Misoka 晦日 is the name for any last day of a month, so the oomisoka, the great last day of the last month, 大晦日.
Also called "Great Year" ootoshi 大年.

The season shortly before the change of the year is called "the year coming to an end" toshi no kure 年の暮れ、saimatsu 歳末、toshi no se 年の瀬、saiban 歳晩。
The "Year is leaving" yukutoshi 行く年,
"to send the year off " toshi okuru 年送る、
"to think fondly of the past year" toshi oshimu 年惜しむ

. Seasons ending .


Google December 31, 2011


One of the chores for the end of the year is cleaning the home from top to bottom and then back again, so that no speck of the dust of the passing year is left in the new one:
great cleaning, oosooji
kure no oosooji 暮れの大掃除



To clean off the soot, suszuharai 煤払い
is another cleaning activity going on in temples and shrines.

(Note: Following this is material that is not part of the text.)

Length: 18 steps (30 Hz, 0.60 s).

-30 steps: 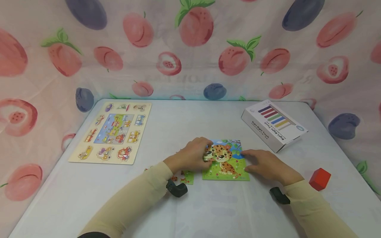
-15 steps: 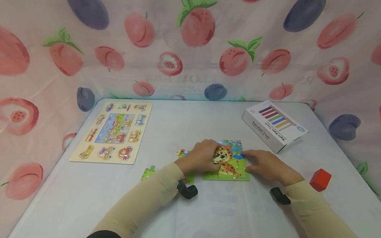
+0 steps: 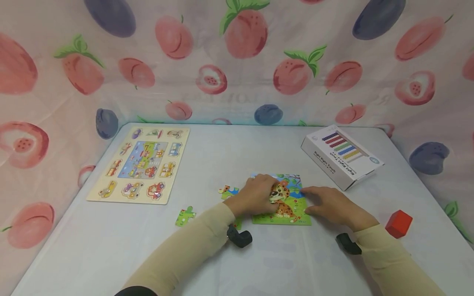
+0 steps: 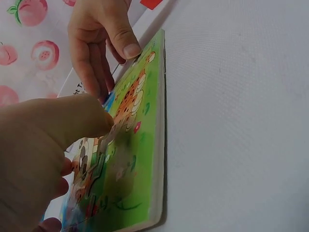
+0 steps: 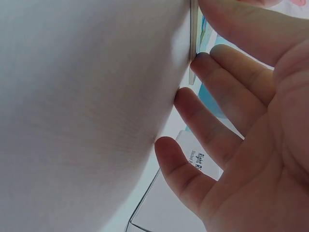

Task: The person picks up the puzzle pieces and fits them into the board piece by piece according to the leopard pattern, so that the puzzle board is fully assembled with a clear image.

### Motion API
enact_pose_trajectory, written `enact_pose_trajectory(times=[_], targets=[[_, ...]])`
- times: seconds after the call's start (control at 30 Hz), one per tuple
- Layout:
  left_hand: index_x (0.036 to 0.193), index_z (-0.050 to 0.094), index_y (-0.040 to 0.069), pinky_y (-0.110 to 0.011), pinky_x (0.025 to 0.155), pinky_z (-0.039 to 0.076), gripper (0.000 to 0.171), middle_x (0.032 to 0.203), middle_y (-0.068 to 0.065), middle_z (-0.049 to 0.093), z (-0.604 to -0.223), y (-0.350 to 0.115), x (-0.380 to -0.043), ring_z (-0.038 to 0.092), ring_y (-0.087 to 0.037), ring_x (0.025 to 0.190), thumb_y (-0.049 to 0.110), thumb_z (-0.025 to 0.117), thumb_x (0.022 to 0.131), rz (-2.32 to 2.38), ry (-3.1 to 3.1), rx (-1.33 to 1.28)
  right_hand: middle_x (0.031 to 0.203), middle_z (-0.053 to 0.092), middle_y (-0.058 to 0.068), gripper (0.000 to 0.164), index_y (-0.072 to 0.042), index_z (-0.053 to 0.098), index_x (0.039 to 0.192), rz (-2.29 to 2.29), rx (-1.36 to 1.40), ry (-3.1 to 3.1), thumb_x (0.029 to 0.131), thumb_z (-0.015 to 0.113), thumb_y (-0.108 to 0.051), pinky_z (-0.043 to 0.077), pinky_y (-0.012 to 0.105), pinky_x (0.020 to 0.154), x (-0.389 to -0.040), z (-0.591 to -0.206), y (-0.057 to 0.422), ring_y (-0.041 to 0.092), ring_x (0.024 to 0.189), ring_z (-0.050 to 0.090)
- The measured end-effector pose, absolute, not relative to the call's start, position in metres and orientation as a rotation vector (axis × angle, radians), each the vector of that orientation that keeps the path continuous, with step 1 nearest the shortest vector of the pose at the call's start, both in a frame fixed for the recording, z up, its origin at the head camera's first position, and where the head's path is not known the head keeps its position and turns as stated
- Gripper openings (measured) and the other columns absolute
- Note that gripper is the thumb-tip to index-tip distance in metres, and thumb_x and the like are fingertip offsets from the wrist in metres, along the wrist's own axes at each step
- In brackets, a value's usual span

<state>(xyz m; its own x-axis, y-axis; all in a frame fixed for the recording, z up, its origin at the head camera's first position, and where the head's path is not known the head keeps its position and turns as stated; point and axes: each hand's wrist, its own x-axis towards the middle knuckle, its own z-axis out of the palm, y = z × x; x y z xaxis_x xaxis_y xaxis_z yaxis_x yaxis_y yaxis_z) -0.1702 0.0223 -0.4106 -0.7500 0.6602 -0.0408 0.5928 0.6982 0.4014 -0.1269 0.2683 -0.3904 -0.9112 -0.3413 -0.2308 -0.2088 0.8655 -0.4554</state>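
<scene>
A square leopard puzzle board (image 3: 299, 211), with a leopard on green grass under blue sky, lies flat on the table. My left hand (image 3: 256, 193) is over its left half, holding a puzzle piece (image 4: 86, 157) with part of the leopard's face between thumb and fingers, low against the board. In the left wrist view the thumb is bent over the piece's near side. My right hand (image 3: 331, 205) rests at the board's right edge, fingers and thumb spread and fairly straight, with fingertips at the edge.
Left of the board lie loose puzzle pieces, one green (image 3: 185, 216), one blue and orange (image 3: 228, 191), another partly hidden by the left wrist. A wooden vehicle puzzle (image 3: 90, 196) lies at back left. A white box (image 3: 329, 168) stands back right, a red block (image 3: 398, 224) beside the right sleeve.
My left hand has moved right with the puzzle piece, from the board's left edge to over the leopard's face, uncovering loose pieces behind it. My right hand has stayed at the board's right edge.
</scene>
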Motion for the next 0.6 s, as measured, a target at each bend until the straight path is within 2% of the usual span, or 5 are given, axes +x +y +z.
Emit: enact_pose_trajectory(times=[0.6], targets=[[0.141, 0.053, 0.011, -0.042, 0.098, 0.040, 0.068, 0.135, -0.003, 0.057, -0.4119, 0.0286, -0.1690, 0.049, -0.020, 0.124, 0.045, 0.072, 0.086, 0.471, 2.751, 0.996, 0.143, 0.052, 0.024, 0.060, -0.003, 0.056, 0.140, -0.614, -0.429, 2.743, 0.087, 0.078, -0.021, 0.034, 0.063, 0.106, -0.1264, -0.3907, 0.2688, 0.048, 0.133, 0.042]])
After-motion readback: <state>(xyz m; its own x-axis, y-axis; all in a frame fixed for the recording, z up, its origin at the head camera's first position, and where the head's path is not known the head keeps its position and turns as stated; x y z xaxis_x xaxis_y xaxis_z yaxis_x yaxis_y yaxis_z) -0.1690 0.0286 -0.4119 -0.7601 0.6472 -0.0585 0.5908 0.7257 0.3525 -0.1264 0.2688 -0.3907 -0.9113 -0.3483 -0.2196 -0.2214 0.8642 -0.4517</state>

Large poles of bamboo are used to wipe away spider nets and other dirt. On the picture you can see the monks cleaning the head of a Buddha statue at the Temple Manpuku-ji.

http://www.heiankyo.co.jp/topics/cho/image/200012-7.jpg
In the Edo period, it was the custom to pay all your amounting bills until the last day of the year, so you could see the money collectors walking around too. Now, the run to the bank is some kind of equivalent.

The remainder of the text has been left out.